> **About this exercise**
Would you print every entry exactly as it appears?

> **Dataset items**
========================================

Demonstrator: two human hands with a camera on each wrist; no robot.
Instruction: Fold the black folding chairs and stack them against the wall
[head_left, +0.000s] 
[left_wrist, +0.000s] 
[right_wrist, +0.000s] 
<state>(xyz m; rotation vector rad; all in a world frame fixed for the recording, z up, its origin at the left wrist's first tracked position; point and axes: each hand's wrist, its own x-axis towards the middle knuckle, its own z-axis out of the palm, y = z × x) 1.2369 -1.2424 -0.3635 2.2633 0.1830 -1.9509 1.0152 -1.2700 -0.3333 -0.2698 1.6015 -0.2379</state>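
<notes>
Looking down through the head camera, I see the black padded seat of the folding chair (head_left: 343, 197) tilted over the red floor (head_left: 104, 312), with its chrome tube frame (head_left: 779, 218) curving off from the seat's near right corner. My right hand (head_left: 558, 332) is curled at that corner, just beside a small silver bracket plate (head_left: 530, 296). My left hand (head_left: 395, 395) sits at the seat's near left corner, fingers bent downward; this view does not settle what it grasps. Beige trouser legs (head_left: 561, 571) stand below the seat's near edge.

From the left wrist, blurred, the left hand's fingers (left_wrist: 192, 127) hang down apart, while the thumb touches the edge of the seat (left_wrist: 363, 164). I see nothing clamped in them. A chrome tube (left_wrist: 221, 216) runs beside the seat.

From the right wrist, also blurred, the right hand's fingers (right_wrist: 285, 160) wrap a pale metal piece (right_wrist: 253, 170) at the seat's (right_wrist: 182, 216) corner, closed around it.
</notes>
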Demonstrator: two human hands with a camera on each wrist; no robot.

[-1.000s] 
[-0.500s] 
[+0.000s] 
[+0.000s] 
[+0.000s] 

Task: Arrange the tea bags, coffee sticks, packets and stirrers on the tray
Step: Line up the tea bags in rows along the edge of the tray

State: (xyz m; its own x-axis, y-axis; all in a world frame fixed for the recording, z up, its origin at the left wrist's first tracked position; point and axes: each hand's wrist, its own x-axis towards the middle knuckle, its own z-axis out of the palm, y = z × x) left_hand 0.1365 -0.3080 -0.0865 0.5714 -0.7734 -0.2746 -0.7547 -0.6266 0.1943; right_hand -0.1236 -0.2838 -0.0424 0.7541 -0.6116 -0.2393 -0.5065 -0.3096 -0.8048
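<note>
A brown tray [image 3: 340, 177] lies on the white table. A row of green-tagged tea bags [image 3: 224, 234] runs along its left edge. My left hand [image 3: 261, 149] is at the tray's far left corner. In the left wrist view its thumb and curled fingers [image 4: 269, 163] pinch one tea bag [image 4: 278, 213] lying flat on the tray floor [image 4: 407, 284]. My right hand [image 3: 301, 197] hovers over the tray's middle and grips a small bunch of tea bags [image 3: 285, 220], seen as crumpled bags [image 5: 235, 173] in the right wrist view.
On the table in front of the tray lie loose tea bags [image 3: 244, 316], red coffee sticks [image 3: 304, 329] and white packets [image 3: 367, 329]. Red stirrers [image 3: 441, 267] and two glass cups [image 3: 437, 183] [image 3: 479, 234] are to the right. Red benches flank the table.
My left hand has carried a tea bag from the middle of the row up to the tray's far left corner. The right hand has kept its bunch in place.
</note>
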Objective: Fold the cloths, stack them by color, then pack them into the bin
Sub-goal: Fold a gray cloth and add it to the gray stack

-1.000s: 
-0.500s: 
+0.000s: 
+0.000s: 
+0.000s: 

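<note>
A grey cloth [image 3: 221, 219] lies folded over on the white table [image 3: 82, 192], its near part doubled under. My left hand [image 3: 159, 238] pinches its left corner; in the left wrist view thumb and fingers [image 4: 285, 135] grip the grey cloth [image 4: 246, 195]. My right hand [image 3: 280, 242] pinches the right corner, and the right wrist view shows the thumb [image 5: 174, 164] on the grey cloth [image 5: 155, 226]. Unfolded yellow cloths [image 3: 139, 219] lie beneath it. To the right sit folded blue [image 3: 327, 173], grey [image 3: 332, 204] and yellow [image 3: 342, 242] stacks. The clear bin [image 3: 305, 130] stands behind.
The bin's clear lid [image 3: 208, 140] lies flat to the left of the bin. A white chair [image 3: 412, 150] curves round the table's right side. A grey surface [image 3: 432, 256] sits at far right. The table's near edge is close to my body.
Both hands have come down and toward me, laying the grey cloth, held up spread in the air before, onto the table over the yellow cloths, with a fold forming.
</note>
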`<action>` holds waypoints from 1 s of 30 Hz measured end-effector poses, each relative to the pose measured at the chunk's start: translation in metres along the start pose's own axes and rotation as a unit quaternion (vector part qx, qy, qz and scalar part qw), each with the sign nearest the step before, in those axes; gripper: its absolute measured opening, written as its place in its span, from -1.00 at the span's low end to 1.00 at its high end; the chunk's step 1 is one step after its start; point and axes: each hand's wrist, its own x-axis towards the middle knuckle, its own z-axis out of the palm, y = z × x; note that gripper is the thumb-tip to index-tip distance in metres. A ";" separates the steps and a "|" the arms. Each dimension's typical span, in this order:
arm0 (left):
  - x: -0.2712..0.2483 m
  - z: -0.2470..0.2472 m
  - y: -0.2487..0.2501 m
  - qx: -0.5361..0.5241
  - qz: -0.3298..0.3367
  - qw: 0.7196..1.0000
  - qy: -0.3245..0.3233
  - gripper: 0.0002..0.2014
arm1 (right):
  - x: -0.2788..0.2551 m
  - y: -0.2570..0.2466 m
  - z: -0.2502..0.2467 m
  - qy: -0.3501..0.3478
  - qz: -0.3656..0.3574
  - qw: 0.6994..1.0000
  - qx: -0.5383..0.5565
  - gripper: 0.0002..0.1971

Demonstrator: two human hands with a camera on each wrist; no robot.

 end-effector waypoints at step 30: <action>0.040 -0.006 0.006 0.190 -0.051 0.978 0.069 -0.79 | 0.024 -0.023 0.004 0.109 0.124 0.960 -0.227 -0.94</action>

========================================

> **Result for this exercise**
Demonstrator: two human hands with a camera on each wrist; no robot.
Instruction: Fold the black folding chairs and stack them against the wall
[head_left, +0.000s] 
[left_wrist, +0.000s] 
[right_wrist, +0.000s] 
<state>(xyz m; rotation vector rad; all in a world frame fixed for the recording, z up, its origin at the left wrist's first tracked position; point and axes: each hand's wrist, its own x-axis towards the middle knuckle, its own z-axis out of the palm, y = z × x) 1.2369 -1.2424 -0.3635 2.2633 0.1830 -1.9509 1.0152 -1.2700 -0.3333 -0.2698 1.6015 -0.2379</state>
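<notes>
Looking down through the head camera, I see the black padded seat of the folding chair (head_left: 343, 197) tilted over the red floor (head_left: 104, 312), with its chrome tube frame (head_left: 779, 218) curving off from the seat's near right corner. My right hand (head_left: 558, 332) is curled at that corner, just beside a small silver bracket plate (head_left: 530, 296). My left hand (head_left: 395, 395) sits at the seat's near left corner, fingers bent downward; this view does not settle what it grasps. Beige trouser legs (head_left: 561, 571) stand below the seat's near edge.

From the left wrist, blurred, the left hand's fingers (left_wrist: 192, 127) hang down apart, while the thumb touches the edge of the seat (left_wrist: 363, 164). I see nothing clamped in them. A chrome tube (left_wrist: 221, 216) runs beside the seat.

From the right wrist, also blurred, the right hand's fingers (right_wrist: 285, 160) wrap a pale metal piece (right_wrist: 253, 170) at the seat's (right_wrist: 182, 216) corner, closed around it.
</notes>
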Demonstrator: two human hands with a camera on each wrist; no robot.

[-1.000s] 
[-0.500s] 
[+0.000s] 
[+0.000s] 
[+0.000s] 

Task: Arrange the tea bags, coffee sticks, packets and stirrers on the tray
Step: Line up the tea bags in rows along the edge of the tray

State: (xyz m; its own x-axis, y-axis; all in a world frame fixed for the recording, z up, its origin at the left wrist's first tracked position; point and axes: each hand's wrist, its own x-axis towards the middle knuckle, its own z-axis out of the palm, y = z × x) left_hand 0.1365 -0.3080 -0.0865 0.5714 -0.7734 -0.2746 -0.7547 -0.6266 0.1943; right_hand -0.1236 -0.2838 -0.0424 0.7541 -0.6116 -0.2393 -0.5065 -0.3096 -0.8048
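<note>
A brown tray [image 3: 340, 177] lies on the white table. A row of green-tagged tea bags [image 3: 224, 234] runs along its left edge. My left hand [image 3: 261, 149] is at the tray's far left corner. In the left wrist view its thumb and curled fingers [image 4: 269, 163] pinch one tea bag [image 4: 278, 213] lying flat on the tray floor [image 4: 407, 284]. My right hand [image 3: 301, 197] hovers over the tray's middle and grips a small bunch of tea bags [image 3: 285, 220], seen as crumpled bags [image 5: 235, 173] in the right wrist view.
On the table in front of the tray lie loose tea bags [image 3: 244, 316], red coffee sticks [image 3: 304, 329] and white packets [image 3: 367, 329]. Red stirrers [image 3: 441, 267] and two glass cups [image 3: 437, 183] [image 3: 479, 234] are to the right. Red benches flank the table.
My left hand has carried a tea bag from the middle of the row up to the tray's far left corner. The right hand has kept its bunch in place.
</note>
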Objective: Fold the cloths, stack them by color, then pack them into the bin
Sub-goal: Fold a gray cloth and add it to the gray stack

-1.000s: 
-0.500s: 
+0.000s: 
+0.000s: 
+0.000s: 

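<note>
A grey cloth [image 3: 221, 219] lies folded over on the white table [image 3: 82, 192], its near part doubled under. My left hand [image 3: 159, 238] pinches its left corner; in the left wrist view thumb and fingers [image 4: 285, 135] grip the grey cloth [image 4: 246, 195]. My right hand [image 3: 280, 242] pinches the right corner, and the right wrist view shows the thumb [image 5: 174, 164] on the grey cloth [image 5: 155, 226]. Unfolded yellow cloths [image 3: 139, 219] lie beneath it. To the right sit folded blue [image 3: 327, 173], grey [image 3: 332, 204] and yellow [image 3: 342, 242] stacks. The clear bin [image 3: 305, 130] stands behind.
The bin's clear lid [image 3: 208, 140] lies flat to the left of the bin. A white chair [image 3: 412, 150] curves round the table's right side. A grey surface [image 3: 432, 256] sits at far right. The table's near edge is close to my body.
Both hands have come down and toward me, laying the grey cloth, held up spread in the air before, onto the table over the yellow cloths, with a fold forming.
</note>
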`<action>` holds waypoints from 1 s of 30 Hz measured end-effector poses, each relative to the pose measured at the chunk's start: translation in metres along the start pose's own axes and rotation as a unit quaternion (vector part qx, qy, qz and scalar part qw), each with the sign nearest the step before, in those axes; gripper: its absolute measured opening, written as its place in its span, from -1.00 at the span's low end to 1.00 at its high end; the chunk's step 1 is one step after its start; point and axes: each hand's wrist, its own x-axis towards the middle knuckle, its own z-axis out of the palm, y = z × x; note that gripper is the thumb-tip to index-tip distance in metres. A ";" separates the steps and a "|" the arms. Each dimension's typical span, in this order:
arm0 (left):
  - x: -0.2712..0.2483 m
  - z: -0.2470..0.2472 m
  - y: -0.2487..0.2501 m
  - qx: -0.5361..0.5241
  - qz: -0.3298..0.3367
  - qw: 0.7196..1.0000
  - qy: -0.3245..0.3233
  - gripper: 0.0002..0.2014
arm1 (right):
  - x: -0.2788..0.2551 m
  - y: -0.2570..0.2466 m
  - z: -0.2502..0.2467 m
  - qy: -0.3501..0.3478
  - qz: -0.3656..0.3574
  - qw: 0.6994..1.0000
  - qx: -0.5383..0.5565
  - gripper: 0.0002..0.1971

Demonstrator: two human hands with a camera on each wrist; no robot.

 end-effector waypoints at step 30: <action>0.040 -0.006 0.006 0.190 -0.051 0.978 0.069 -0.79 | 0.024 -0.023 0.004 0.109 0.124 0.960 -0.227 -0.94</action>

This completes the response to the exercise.